彭著狠狠地瞪了孫郡丞一眼。

這孫久錫舉告柳淵時,只拿了柳淵的私賬與那礦區監採吏的私賬來,說柳淵私採銅鐵,可未曾提過竟會與太子有關。

太子蕭映乃是聖人與皇后的第三子。

他前面兩個兄長,一個在皇家別宮猝死,一個被立為太子不久後,又因意圖謀害聖人,被貶為庶人。

蕭映作為聖人的第三個嫡子,就這樣被推上了太子之位。

相較於他兩個兄長來說,太子蕭映生得才智平庸,甚而有些膽小怯懦的樣子,不敢與權臣多講兩句話,就怕引得聖人猜忌,也不與旁的皇子結黨。

然也因著這一點,他倒安安穩穩地在太子之位上坐了五六載。

任誰也想不到,向來活得小心的太子,竟會幹出這等私採銅鐵的事來!

彭著又仔細看了一眼書函上面的印章,確確實實是太子的私印無疑。

他人雖不在郢都,但這帝京之中高高坐著的各位,他還是打探得清清楚楚的。

彭著暗恨,早知這事會牽扯到太子,他便不會親自來這一趟了,更不會當堂審查。

只讓孫郡丞自個兒去折騰便是。

這麼些年,太子蕭映雖則平庸,聖人卻沒有任何要改立太子的意思,畢竟他與皇后膝下,僅餘這一位嫡子了。

且太子雖則平庸,但並非乖戾暴虐之人,有著能臣輔佐,做個守成之君也足夠了。

此時,若是有人跳出來直指太子勾結這臨川郡的郡守,私採銅鐵,得罪太子不說,便是聖人也定然不樂。

更何況,背後還有那神宮邪道的影子。

太子出了這等大差錯,其他幾位皇子必然樂意得緊,屆時,又是一片血雨腥風。

他可不想捲到皇權之爭中去。

只是如今,孫郡丞這話說得擲地有聲,倒叫那堂外的百姓們聽得明明白白。

彭著頭疼萬分,最終還是決定將此事先暫且按下,等稟了聖人再說。

他剛要開口,卻被一道聲音打斷:“刺史且慢!”

彭著順著聲音看去,便見人群走出一個玄衣的男子來,那人看起來未及弱冠,容貌俊美驚人,一雙眼睛卻泛著幽涼。

“堂下何人?怎敢私闖公堂?”彭著呵道。

裴攸手執令牌,朗聲道:“鎮北王世子,裴攸!”

彭著看清那鎮北王府的令牌後,眉心便是一跳。

鎮北王一家世代鎮守北境,裴世子怎又跑到這處地方來了?

他壓下心中驚疑,連忙從堂上步下,朝著裴攸一禮:“不知裴世子怎麼突然來了這臨川郡,可是有什麼要事?”
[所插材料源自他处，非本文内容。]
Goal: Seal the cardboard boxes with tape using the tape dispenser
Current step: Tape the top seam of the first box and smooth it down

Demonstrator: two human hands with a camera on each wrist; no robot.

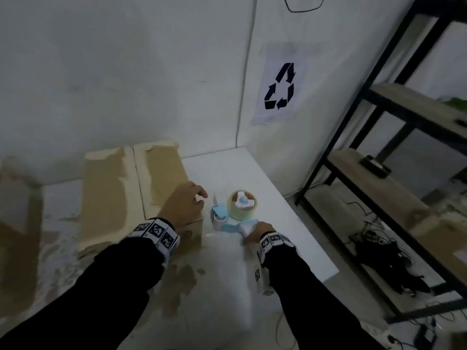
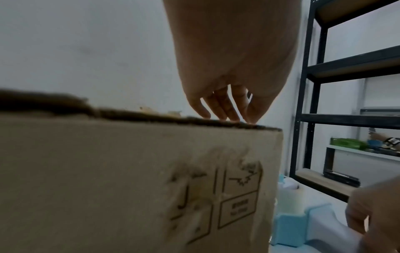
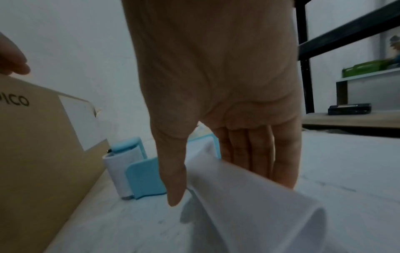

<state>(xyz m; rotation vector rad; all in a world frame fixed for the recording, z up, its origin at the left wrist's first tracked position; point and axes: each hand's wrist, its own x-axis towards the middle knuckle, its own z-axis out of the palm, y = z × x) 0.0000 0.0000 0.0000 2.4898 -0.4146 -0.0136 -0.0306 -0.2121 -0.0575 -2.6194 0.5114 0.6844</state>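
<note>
A cardboard box (image 1: 113, 198) with its top flaps folded down stands on the white table (image 1: 285, 218). My left hand (image 1: 185, 204) rests on the box's near right corner, its fingertips (image 2: 225, 114) touching the top edge of the box (image 2: 108, 179). Just right of the box, a blue and white tape dispenser (image 1: 237, 208) lies on its side with a clear tape roll (image 1: 249, 210) on it. My right hand (image 1: 260, 231) holds its white handle (image 3: 249, 205), thumb on one side and fingers on the other. The dispenser's blue head (image 3: 142, 176) sits beside the box (image 3: 32, 145).
Another brown box (image 1: 17, 223) stands at the far left, blurred. A black metal shelf rack (image 1: 379, 173) stands to the right of the table, with dark cables (image 1: 384, 253) on the floor under it. The wall carries a recycling sign (image 1: 279, 87).
</note>
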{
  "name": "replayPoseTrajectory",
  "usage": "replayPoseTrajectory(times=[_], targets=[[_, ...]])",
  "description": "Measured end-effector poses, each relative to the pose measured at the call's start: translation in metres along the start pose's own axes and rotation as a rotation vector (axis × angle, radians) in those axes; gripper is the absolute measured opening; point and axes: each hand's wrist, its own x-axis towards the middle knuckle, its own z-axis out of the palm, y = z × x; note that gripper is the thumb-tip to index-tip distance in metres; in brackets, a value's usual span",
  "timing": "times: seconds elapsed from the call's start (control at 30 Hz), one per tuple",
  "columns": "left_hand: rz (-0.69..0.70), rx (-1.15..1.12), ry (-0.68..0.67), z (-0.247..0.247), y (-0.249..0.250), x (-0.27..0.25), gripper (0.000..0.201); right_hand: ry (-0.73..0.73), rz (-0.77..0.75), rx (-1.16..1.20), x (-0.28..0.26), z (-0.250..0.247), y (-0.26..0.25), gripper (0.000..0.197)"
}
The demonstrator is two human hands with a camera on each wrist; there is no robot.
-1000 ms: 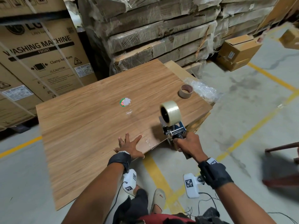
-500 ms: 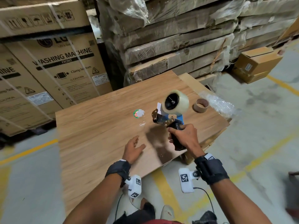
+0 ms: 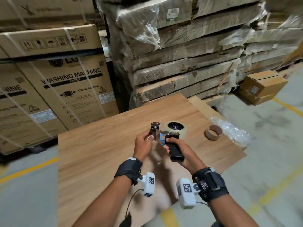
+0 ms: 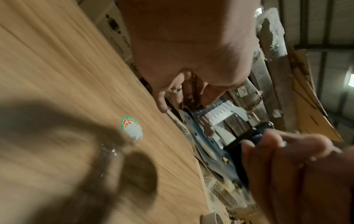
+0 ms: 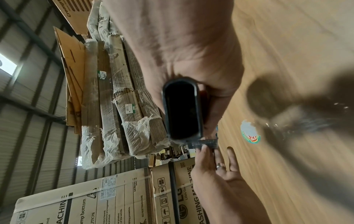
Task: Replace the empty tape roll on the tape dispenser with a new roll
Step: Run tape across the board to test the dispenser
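Observation:
I hold the tape dispenser (image 3: 170, 136) over the wooden board (image 3: 98, 145) with both hands. My right hand (image 3: 170, 147) grips its black handle (image 3: 176, 151), whose butt end (image 5: 182, 110) fills the right wrist view. My left hand (image 3: 150, 137) pinches the metal roller end (image 3: 155, 129) at the dispenser's front. A full clear tape roll (image 3: 176, 128) sits on the hub, its side face turned up. The blue frame (image 4: 206, 136) shows in the left wrist view. The empty cardboard core (image 3: 213, 132) lies on the board to the right.
Crumpled clear plastic wrap (image 3: 229, 130) lies at the board's right edge. A round sticker (image 4: 131, 128) is stuck on the board under the hands. Washing machine cartons (image 3: 65, 87) and wrapped flat packs (image 3: 180, 54) stand behind. A small carton (image 3: 262, 86) sits on the floor, far right.
My left hand has lifted off the board and taken hold of the dispenser's front end. My right hand has tipped the dispenser so the roll's side face now points up.

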Motion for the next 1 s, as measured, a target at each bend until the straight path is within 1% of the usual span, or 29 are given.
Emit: replayPoseTrajectory(times=[0.03,0.1,0.2,0.3,0.37,0.47,0.57,0.67,0.9,1.0], targets=[[0.027,0.020,0.006,0.001,-0.002,0.005,0.039,0.005,-0.006,0.003,0.004,0.001,-0.003,0.028],[0.030,0.000,0.002,0.002,-0.005,0.015,0.035,0.012,-0.010,0.001,0.011,-0.001,-0.008,0.032],[-0.030,-0.107,0.040,0.001,-0.007,0.032,0.033,0.012,-0.016,0.018,0.019,-0.004,-0.014,0.036],[-0.082,-0.252,0.062,-0.001,-0.008,0.046,0.022,0.023,-0.022,0.050,0.026,-0.004,-0.019,0.032],[-0.116,-0.322,0.054,0.000,-0.007,0.051,0.020,0.029,-0.019,0.056,0.029,-0.005,-0.023,0.028],[-0.162,-0.418,0.053,0.001,-0.008,0.057,0.019,0.023,-0.006,0.036,0.033,-0.007,-0.026,0.028],[-0.196,-0.455,0.066,0.002,-0.010,0.061,0.027,0.011,0.005,0.021,0.038,-0.010,-0.030,0.027],[-0.221,-0.465,0.096,0.003,-0.013,0.067,0.027,-0.020,0.021,0.000,0.045,-0.013,-0.036,0.031],[-0.193,-0.313,0.173,0.015,-0.013,0.079,0.015,-0.088,0.052,-0.032,0.066,-0.025,-0.058,0.048],[-0.170,-0.271,0.213,0.029,-0.008,0.080,0.010,-0.123,0.067,-0.056,0.074,-0.030,-0.071,0.047]])
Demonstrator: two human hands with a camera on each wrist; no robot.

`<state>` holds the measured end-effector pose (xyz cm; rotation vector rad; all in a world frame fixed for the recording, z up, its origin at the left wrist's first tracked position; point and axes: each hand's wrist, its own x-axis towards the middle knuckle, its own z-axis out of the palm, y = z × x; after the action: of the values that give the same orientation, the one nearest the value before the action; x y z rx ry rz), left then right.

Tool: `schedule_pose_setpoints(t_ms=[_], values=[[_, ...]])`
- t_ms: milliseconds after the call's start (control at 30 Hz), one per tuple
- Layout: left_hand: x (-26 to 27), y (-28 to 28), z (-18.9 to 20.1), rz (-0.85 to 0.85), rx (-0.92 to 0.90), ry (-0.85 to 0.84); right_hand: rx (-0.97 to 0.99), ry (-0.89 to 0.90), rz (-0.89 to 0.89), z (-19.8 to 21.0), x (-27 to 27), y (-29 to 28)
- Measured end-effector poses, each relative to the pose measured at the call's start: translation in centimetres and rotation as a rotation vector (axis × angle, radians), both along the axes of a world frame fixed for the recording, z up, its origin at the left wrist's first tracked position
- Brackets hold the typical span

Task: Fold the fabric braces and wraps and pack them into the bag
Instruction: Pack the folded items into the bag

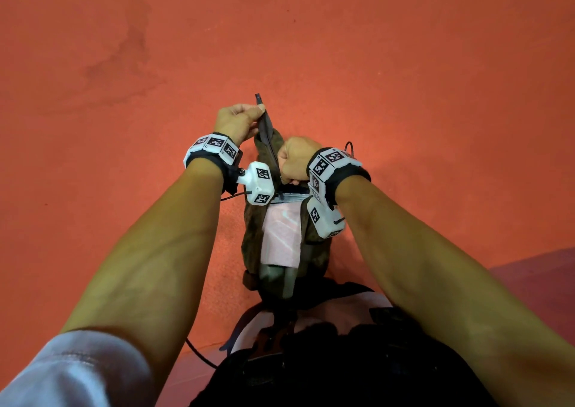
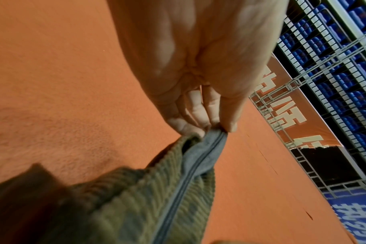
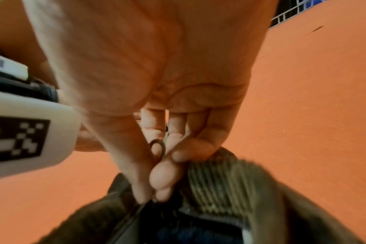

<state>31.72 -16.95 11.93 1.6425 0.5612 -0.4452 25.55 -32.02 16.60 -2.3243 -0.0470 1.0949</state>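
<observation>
An olive corduroy bag [image 1: 314,244] stands on the orange floor between my forearms, a pale pink panel [image 1: 281,235] on its front. My left hand [image 1: 238,120] pinches the far end of the bag's grey zipper tape [image 2: 201,156] and holds it taut and raised; the left hand [image 2: 201,127] shows thumb and fingertips closed on the tape. My right hand [image 1: 292,162] is fisted at the bag's top. In the right wrist view the right hand [image 3: 157,181] pinches the zipper pull, whose dark ring [image 3: 157,147] shows between the fingers. The bag's mouth [image 3: 178,227] is dark inside; no braces or wraps show.
Orange floor [image 1: 404,64] surrounds the bag on all sides. A wire fence [image 2: 303,115] with orange and blue banners and blue seats behind it stands at a distance. My dark clothing and a cable [image 1: 199,353] lie near the bottom edge.
</observation>
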Motion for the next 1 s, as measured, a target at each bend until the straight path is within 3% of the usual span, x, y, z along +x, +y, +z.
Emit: schedule_pose_setpoints(t_ms=[167,333,567,733,1000], values=[[-3.8,0.7,-0.4,-0.142,0.155,0.115,-0.081,-0.142,-0.004,-0.4,-1.7,0.8],[-7.7,0.6,-0.4,-0.312,0.197,0.159,-0.139,-0.225,-0.008,0.1,-2.8,1.2],[-8.4,-0.3,1.1,-0.483,0.282,0.256,-0.113,-0.265,-0.085,0.7,-3.6,0.9],[-8.7,-0.5,2.1,-0.522,0.249,0.311,-0.100,-0.280,-0.126,0.9,-3.9,0.7],[-7.1,0.1,1.8,-0.490,0.352,0.236,-0.079,-0.272,-0.088,1.6,-4.4,1.3]])
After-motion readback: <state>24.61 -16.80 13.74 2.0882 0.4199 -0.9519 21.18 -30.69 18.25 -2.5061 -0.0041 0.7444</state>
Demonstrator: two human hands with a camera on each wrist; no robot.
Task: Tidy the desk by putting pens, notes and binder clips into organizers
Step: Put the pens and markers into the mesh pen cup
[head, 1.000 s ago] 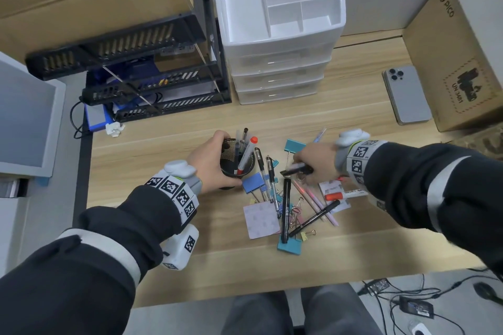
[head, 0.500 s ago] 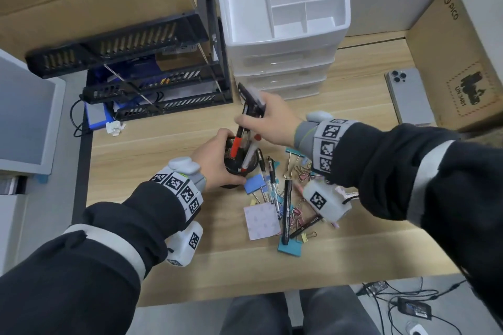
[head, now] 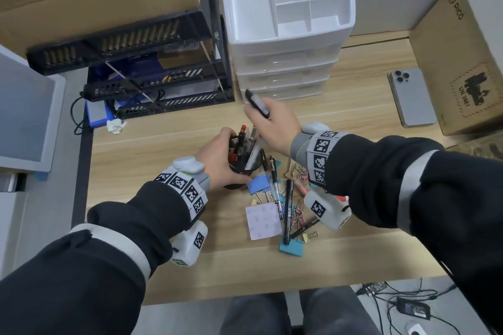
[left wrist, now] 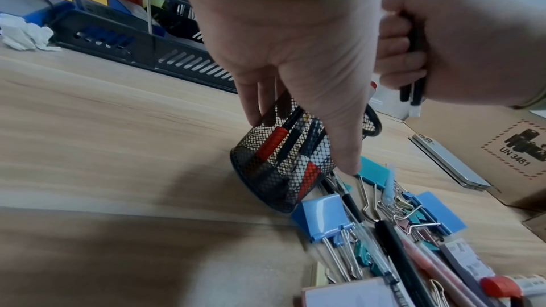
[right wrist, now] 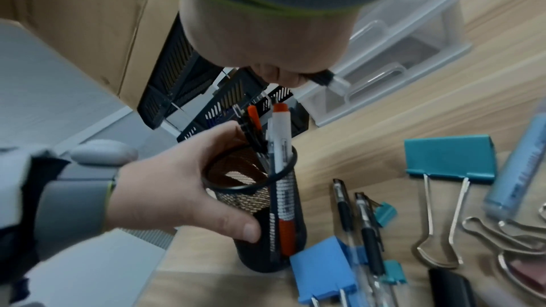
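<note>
The person's left hand [head: 220,160] was wrapped round the black mesh pen cup [left wrist: 283,167], thumb on the near side and fingers curled over the far wall, holding it upright on the wooden desk [head: 168,149]; inside it stood several pens, among them a white marker with an orange cap [right wrist: 280,139] and a black pen with a red tip [head: 241,136]. The right hand [head: 275,128] hovered just above and behind the cup, its fingers clenched round a black pen [head: 257,103] whose upper end stuck out past the knuckles toward the white drawer organizer [head: 285,24]; in the right wrist view the pen's clear tip showed below the fist, above the cup's mouth and not yet inside it.

Just right of the cup lay the rest of the clutter; a blue binder clip [left wrist: 325,218] touched the cup's base; two clear-barrelled pens [right wrist: 366,230] lay side by side next to it; a teal binder clip [right wrist: 449,158] sat farther off; a thick black marker [head: 288,209] lay across a heap of small clips; a pink sticky note pad [head: 263,221] lay flat at the heap's near-left edge. A phone [head: 412,98] lay face down well to the right, beside a cardboard box [head: 462,62].
</note>
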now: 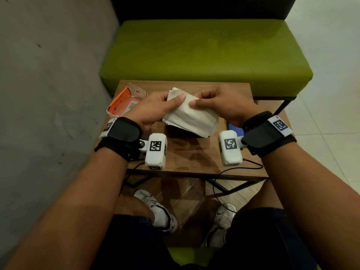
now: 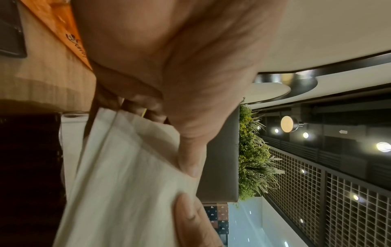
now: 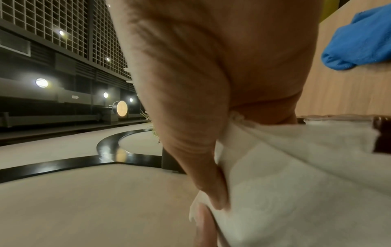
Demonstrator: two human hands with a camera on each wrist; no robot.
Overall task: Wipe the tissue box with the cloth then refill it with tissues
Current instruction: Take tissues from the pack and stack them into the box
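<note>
Holding tissues (image 1: 191, 115) above dark box (image 1: 176, 131) on table (image 1: 194, 158). My left hand (image 1: 153, 110) pinching stack's left edge, thumb on top; my right hand (image 1: 224, 104) pinching right edge. Cloth (image 3: 359, 43) lying beside right wrist.

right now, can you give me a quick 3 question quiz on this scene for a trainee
1. True or false: only the left hand holds the tissue stack.
2. Which lies on the table under the right hand? A) blue cloth B) red sponge C) green towel
3. Fill in: the opened orange pack lies on the person's ____ side of the table.

Key: 1 false, both hands pinch it. 2 A. 3 left.
</note>
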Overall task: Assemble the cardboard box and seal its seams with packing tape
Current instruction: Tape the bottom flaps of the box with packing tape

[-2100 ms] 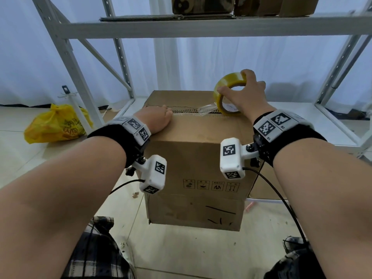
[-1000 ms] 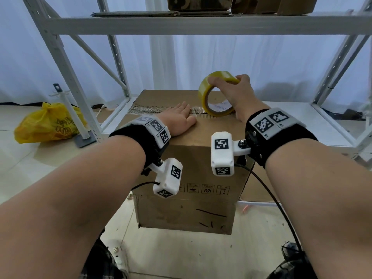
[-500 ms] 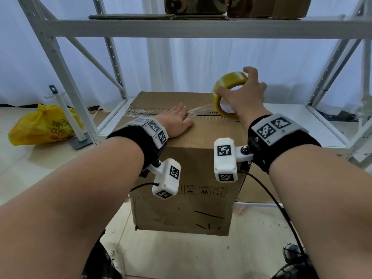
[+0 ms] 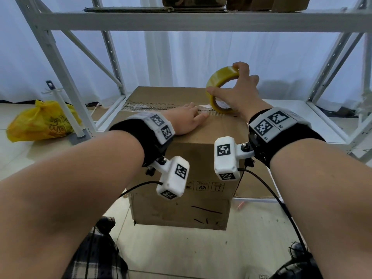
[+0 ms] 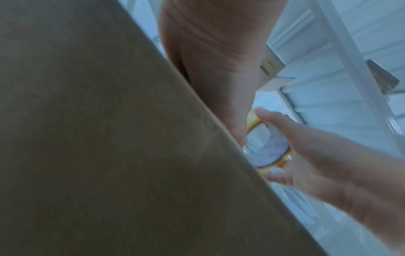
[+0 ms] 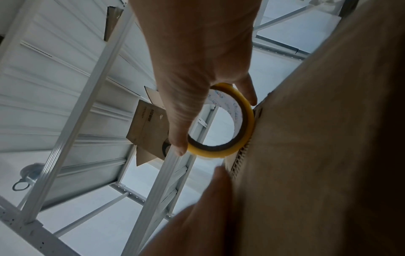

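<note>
A brown cardboard box (image 4: 191, 158) stands on the floor with its top flaps closed along a centre seam. My left hand (image 4: 187, 119) lies flat on the top, fingers straight, pressing on the seam just left of the roll. A yellow packing tape roll (image 4: 216, 81) stands on edge on the seam near the box's right end. My right hand (image 4: 235, 93) grips it, thumb on the near rim and fingers over the top. In the right wrist view the tape roll (image 6: 245, 121) touches the box (image 6: 328, 138). The left wrist view shows the box (image 5: 109, 138) and the roll (image 5: 269, 152), blurred.
White metal shelving (image 4: 60, 63) frames the box, its upper shelf beam (image 4: 201, 21) carrying flat cardboard (image 4: 191, 3). A yellow plastic bag (image 4: 40, 121) and a white pole on a stand (image 4: 64, 111) sit on the floor at left. The low shelf board (image 4: 291, 117) lies right.
My left hand slid right along the seam from the box's left part to beside the roll, its fingers straightening. My right hand kept the roll near the right end, shifting its grip.
</note>
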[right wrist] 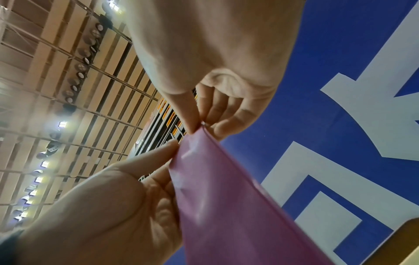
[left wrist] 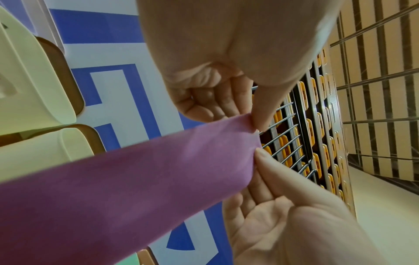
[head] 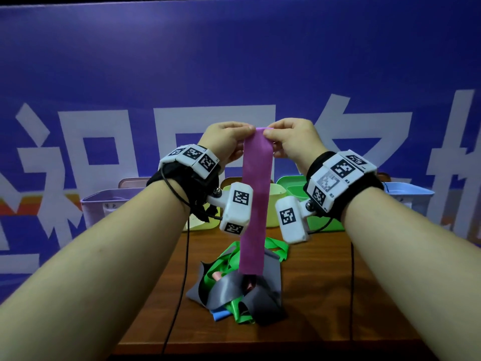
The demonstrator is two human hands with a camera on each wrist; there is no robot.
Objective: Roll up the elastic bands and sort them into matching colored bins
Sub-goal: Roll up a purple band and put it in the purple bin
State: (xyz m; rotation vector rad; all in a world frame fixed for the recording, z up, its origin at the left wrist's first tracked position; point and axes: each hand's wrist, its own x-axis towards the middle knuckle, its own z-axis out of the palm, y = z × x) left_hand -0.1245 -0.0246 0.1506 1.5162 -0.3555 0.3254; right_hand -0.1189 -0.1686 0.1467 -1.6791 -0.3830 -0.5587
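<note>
We pinch the top edge of the purple band [head: 255, 194] with both hands raised close together above the table: our left hand [head: 226, 142] grips its left corner between thumb and forefinger, our right hand [head: 291, 138] grips its right corner the same way. In the wrist views each thumb presses the edge against a curled forefinger. The band hangs straight down between our wrists, flat and unrolled, its lower end just above the pile of bands [head: 238, 290], a tangle of green, grey, blue and pink strips lying on the wooden table [head: 325, 295]. Beyond the pile, along the table's far edge, stand the bins: a lavender bin [head: 104, 204] at left, a yellow-green bin [head: 273, 201] behind the band, a green bin [head: 291, 186] and a pale blue bin [head: 411, 196] at right. A blue banner [head: 234, 61] with white characters fills the background.
</note>
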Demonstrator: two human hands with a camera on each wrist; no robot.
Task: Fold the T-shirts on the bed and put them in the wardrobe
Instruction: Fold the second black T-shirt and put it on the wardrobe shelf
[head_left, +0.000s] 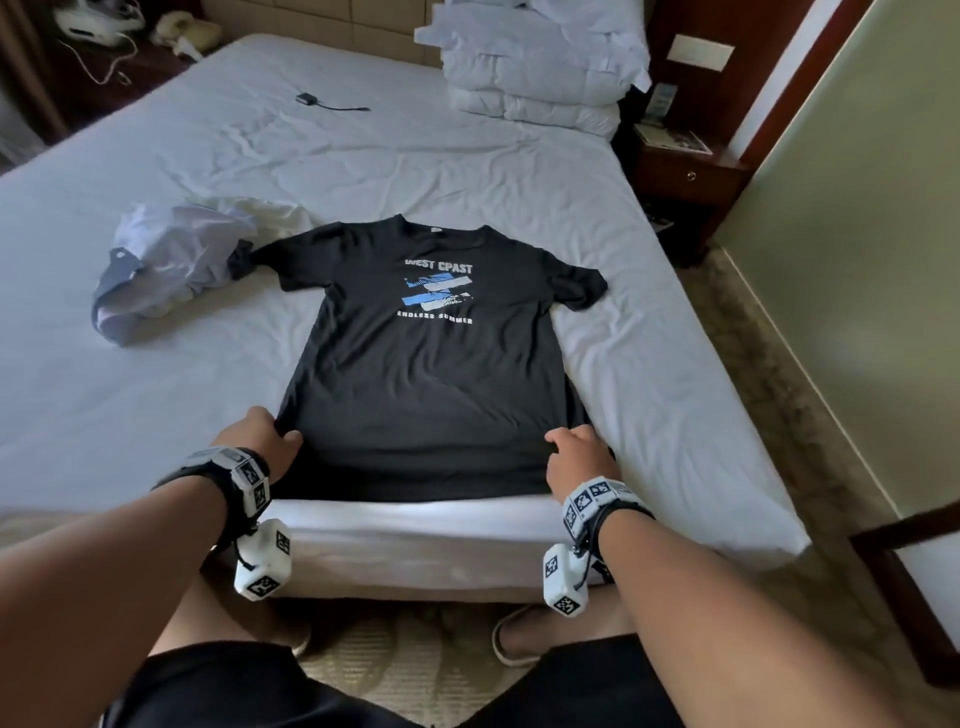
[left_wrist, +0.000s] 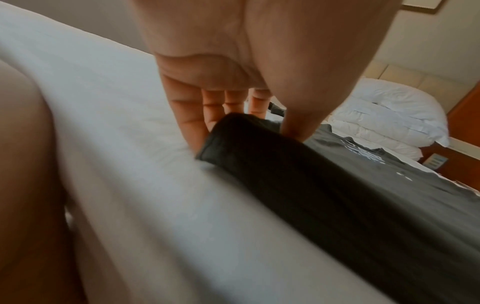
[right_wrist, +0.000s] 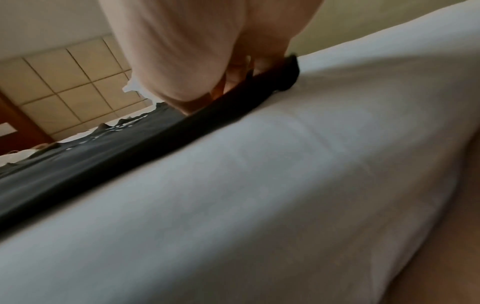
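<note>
A black T-shirt (head_left: 415, 374) with a white and blue chest print lies face up and spread flat on the bed (head_left: 156, 395), its hem at the near edge. My left hand (head_left: 270, 441) pinches the hem's left corner, thumb on top; in the left wrist view the left hand (left_wrist: 233, 115) has its fingers under the black T-shirt (left_wrist: 298, 174). My right hand (head_left: 574, 457) pinches the right corner. In the right wrist view the right hand (right_wrist: 221, 90) holds the black T-shirt (right_wrist: 130, 144) between thumb and fingers. A crumpled pale lilac garment (head_left: 171, 265) lies left of the shirt.
Folded white bedding (head_left: 540, 67) is stacked at the headboard. A small dark device with a cable (head_left: 311, 100) lies on the sheet. A wooden nightstand (head_left: 680, 171) stands right of the bed, and a dark wooden frame (head_left: 904, 561) stands at the near right.
</note>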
裴攸淡淡瞥了一眼跪在堂下的柳淵:“說來也巧,我來這臨川,為的也是彭刺史在審的這樁私採案子……”

“哦?”彭著不禁奇怪,這樁私採銅鐵的案子,又與北境的鎮北王一系有何干聯?

只聽裴攸緩緩開口:“北境有人私售鐵器與敵國,我一路尋著線索而來,可不就來到了這臨川郡。”

彭著眼中猛地一震,他不敢置信地轉頭看向孫郡丞,就見孫郡丞垂下了頭。

他頓時明白過來,只覺一口老血要噴出來。

合著孫久錫這廝,誆他來審柳淵私採銅鐵一案,瞞著他太子牽扯在其中不說,竟連這鐵礦被人制成鐵器私售至北狄也瞞著他。

裴世子都到了這處了,顯然已經早知此事,只想藉著他的手,將柳淵拿下,順便將他背後那波勾結的人都拔出來。